Chapter 29 #2
"Mitch, we made love last night. And now, you're treating me like I'm some stranger you picked up in a paddock."
Which, technically, I was. But it hadn't felt that way when he’d held me. Or when he’d whispered my name like I was someone he truly cared for.
He adjusted the straps attached to the stirrups, shortening them, his jaw set in that stubborn line that was impossible to crack. He pulled a canteen from Zeus’s saddle bag, marched to the billabong, and filled it with water. He returned with his jaw clamped and his gaze aimed at the ground.
He finally looked at me, and a flicker crossed his eyes. Guilt, maybe. Or regret.
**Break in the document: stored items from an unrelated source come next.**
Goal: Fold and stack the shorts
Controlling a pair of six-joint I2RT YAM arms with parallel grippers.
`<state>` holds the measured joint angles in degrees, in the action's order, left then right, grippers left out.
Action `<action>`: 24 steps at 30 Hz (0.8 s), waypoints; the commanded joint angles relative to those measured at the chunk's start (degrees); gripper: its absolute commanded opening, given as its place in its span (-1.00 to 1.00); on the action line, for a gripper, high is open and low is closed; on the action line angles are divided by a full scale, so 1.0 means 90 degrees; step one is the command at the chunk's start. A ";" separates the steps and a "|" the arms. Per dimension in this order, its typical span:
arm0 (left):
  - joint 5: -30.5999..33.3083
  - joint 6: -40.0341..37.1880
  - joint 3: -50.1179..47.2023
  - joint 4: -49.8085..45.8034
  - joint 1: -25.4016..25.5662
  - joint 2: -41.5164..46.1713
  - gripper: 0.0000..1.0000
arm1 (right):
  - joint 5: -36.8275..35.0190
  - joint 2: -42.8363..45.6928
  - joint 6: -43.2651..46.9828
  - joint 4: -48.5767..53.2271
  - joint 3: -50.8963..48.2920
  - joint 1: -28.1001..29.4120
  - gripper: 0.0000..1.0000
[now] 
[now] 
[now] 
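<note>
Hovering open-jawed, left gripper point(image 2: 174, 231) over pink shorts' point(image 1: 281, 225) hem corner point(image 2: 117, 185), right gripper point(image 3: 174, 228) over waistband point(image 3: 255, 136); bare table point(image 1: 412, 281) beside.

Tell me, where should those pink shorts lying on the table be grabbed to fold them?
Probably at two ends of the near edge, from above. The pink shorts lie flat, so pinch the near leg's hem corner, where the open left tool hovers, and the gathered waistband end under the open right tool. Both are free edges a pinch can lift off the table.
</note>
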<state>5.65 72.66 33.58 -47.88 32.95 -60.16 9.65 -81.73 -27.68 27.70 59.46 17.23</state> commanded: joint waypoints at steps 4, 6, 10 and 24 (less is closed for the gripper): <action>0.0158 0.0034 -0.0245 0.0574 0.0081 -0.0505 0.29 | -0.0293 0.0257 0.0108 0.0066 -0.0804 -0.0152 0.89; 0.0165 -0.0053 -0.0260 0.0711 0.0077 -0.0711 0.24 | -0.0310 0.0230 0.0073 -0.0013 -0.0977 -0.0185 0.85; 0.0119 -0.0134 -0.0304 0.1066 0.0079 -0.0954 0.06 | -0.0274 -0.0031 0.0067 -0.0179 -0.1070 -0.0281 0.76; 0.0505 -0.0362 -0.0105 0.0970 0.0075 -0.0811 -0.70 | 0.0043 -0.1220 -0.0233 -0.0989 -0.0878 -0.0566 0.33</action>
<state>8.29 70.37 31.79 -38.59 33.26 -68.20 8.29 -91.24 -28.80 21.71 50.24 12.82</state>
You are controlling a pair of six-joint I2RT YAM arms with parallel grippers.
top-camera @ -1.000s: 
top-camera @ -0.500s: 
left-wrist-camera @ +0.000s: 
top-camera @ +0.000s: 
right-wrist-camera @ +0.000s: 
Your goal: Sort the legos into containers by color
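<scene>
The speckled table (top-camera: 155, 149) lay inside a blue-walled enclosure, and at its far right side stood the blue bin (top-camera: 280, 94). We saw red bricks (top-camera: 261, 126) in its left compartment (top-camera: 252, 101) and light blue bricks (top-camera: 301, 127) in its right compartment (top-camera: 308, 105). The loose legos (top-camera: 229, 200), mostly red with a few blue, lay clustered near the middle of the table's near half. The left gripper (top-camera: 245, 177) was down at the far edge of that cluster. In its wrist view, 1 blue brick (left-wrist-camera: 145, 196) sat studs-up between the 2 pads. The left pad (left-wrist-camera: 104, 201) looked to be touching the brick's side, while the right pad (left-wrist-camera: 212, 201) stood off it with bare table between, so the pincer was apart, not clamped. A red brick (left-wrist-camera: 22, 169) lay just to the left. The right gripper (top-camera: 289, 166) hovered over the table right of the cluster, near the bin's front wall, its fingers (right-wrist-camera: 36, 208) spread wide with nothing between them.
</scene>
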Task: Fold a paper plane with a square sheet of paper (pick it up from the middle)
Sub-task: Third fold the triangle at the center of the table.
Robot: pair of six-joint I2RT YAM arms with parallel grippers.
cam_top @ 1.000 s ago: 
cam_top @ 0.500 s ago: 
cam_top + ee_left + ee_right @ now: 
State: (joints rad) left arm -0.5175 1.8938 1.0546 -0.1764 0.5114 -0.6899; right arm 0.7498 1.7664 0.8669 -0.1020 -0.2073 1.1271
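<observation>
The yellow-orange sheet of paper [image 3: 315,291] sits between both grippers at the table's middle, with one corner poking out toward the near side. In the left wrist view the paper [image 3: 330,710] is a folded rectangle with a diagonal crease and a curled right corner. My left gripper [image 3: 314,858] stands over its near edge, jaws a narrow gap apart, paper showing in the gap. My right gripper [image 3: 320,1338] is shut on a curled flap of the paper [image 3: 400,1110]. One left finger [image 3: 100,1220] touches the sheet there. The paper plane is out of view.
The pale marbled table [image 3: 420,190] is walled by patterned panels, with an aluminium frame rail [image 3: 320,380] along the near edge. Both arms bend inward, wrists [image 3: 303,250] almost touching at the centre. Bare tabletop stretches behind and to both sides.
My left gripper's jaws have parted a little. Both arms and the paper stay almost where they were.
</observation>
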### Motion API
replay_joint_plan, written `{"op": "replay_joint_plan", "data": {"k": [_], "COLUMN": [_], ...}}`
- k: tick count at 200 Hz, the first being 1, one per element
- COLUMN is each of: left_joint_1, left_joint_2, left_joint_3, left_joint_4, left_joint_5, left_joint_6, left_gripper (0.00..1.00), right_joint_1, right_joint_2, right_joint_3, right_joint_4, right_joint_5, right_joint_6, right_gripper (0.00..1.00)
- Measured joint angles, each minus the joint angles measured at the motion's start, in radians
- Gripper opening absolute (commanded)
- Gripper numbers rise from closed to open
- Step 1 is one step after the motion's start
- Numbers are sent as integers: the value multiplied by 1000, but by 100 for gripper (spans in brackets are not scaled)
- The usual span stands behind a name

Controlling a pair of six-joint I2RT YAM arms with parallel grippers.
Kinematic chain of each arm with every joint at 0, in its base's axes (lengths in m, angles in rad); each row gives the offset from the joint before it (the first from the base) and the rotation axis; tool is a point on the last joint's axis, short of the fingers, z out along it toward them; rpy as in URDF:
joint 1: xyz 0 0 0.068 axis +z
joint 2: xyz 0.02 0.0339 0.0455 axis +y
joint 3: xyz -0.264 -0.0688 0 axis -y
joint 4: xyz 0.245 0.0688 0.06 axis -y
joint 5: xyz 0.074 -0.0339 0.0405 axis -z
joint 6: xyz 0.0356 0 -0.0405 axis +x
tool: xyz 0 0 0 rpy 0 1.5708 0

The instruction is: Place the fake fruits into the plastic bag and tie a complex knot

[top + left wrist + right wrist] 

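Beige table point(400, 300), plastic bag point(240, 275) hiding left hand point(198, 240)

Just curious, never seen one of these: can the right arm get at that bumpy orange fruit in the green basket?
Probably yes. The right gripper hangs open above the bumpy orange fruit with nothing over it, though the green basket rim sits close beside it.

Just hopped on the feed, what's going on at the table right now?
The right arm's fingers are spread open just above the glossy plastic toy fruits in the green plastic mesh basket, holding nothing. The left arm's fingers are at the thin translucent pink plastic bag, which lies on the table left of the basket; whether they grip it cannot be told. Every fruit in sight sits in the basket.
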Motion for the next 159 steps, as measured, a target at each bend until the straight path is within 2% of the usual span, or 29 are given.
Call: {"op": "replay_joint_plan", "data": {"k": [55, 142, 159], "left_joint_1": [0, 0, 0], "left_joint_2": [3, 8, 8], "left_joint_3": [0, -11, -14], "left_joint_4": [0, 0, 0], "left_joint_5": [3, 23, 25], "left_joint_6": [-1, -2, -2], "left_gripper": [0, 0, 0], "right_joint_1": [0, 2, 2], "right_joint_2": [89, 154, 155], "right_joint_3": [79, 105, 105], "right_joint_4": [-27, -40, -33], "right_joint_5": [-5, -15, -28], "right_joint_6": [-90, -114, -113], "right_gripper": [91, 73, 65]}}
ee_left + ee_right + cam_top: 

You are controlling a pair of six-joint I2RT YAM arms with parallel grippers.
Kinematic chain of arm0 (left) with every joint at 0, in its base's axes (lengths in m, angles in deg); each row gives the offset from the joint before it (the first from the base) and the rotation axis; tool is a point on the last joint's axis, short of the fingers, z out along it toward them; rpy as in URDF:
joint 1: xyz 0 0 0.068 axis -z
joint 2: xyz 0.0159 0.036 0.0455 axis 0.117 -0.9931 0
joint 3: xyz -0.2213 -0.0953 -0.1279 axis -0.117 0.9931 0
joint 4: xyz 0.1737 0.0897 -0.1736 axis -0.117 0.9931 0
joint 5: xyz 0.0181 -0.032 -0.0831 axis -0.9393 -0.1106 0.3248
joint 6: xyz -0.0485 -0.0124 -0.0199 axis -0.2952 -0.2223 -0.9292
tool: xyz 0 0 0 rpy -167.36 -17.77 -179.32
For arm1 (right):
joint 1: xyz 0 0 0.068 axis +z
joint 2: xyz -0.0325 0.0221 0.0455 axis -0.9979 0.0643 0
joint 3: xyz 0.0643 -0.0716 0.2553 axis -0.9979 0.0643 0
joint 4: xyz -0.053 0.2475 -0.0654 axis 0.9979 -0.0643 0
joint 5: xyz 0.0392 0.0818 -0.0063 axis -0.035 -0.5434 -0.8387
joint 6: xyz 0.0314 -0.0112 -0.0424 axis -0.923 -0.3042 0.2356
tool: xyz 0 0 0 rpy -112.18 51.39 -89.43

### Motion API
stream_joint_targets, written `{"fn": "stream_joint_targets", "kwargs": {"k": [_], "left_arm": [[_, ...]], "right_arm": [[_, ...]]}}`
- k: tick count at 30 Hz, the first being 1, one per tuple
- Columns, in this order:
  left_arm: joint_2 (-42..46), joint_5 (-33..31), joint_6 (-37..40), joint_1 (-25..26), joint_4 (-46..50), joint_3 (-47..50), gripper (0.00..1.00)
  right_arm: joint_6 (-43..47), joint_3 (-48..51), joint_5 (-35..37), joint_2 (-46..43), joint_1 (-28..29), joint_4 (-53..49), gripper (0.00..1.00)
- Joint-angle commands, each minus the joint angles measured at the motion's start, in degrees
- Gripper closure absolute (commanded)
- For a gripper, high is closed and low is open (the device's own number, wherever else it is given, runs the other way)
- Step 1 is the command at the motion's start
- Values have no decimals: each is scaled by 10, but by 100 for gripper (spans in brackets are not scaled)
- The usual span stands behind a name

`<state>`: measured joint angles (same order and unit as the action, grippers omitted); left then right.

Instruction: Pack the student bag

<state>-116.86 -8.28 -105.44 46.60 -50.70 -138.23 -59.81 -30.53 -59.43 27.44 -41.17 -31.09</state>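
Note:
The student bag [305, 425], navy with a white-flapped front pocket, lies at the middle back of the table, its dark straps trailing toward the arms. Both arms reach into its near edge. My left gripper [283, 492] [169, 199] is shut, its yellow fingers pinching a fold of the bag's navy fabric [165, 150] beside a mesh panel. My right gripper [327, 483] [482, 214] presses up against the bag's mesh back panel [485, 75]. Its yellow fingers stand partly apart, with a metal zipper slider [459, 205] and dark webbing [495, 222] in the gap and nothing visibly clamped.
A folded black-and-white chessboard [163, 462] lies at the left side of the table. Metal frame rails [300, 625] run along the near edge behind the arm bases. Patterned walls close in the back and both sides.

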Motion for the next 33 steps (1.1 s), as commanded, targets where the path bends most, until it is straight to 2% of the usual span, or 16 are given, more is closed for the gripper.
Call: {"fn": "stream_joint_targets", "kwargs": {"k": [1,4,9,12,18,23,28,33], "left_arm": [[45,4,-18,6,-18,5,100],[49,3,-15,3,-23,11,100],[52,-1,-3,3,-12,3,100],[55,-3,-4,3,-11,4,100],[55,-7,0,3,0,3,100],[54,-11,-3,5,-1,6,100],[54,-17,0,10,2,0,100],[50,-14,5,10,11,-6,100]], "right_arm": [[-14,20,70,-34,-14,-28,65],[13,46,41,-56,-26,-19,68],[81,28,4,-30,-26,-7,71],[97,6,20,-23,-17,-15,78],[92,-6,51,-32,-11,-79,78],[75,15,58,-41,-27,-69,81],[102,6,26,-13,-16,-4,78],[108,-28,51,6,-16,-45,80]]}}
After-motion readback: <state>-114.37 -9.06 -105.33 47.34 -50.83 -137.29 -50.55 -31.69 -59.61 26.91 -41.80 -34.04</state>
But then it was gone, shuttered behind that blank cowboy mask he wore so well.
That hurt worse than any response from him could.
"So, what's the plan?" I forced my tone to stay cool, detached. "We just pretend last night didn't happen?"
His face was closed off, guarded. Like last night didn't matter. Like I didn't matter.
"Mitch," I said, softer this time, trying to coax some response from him.
"Charlie. Don't."
"Don't what?" My voice rose. "Talk about what happened? Is that it? Are you going to pretend it was nothing? That it was just sex?"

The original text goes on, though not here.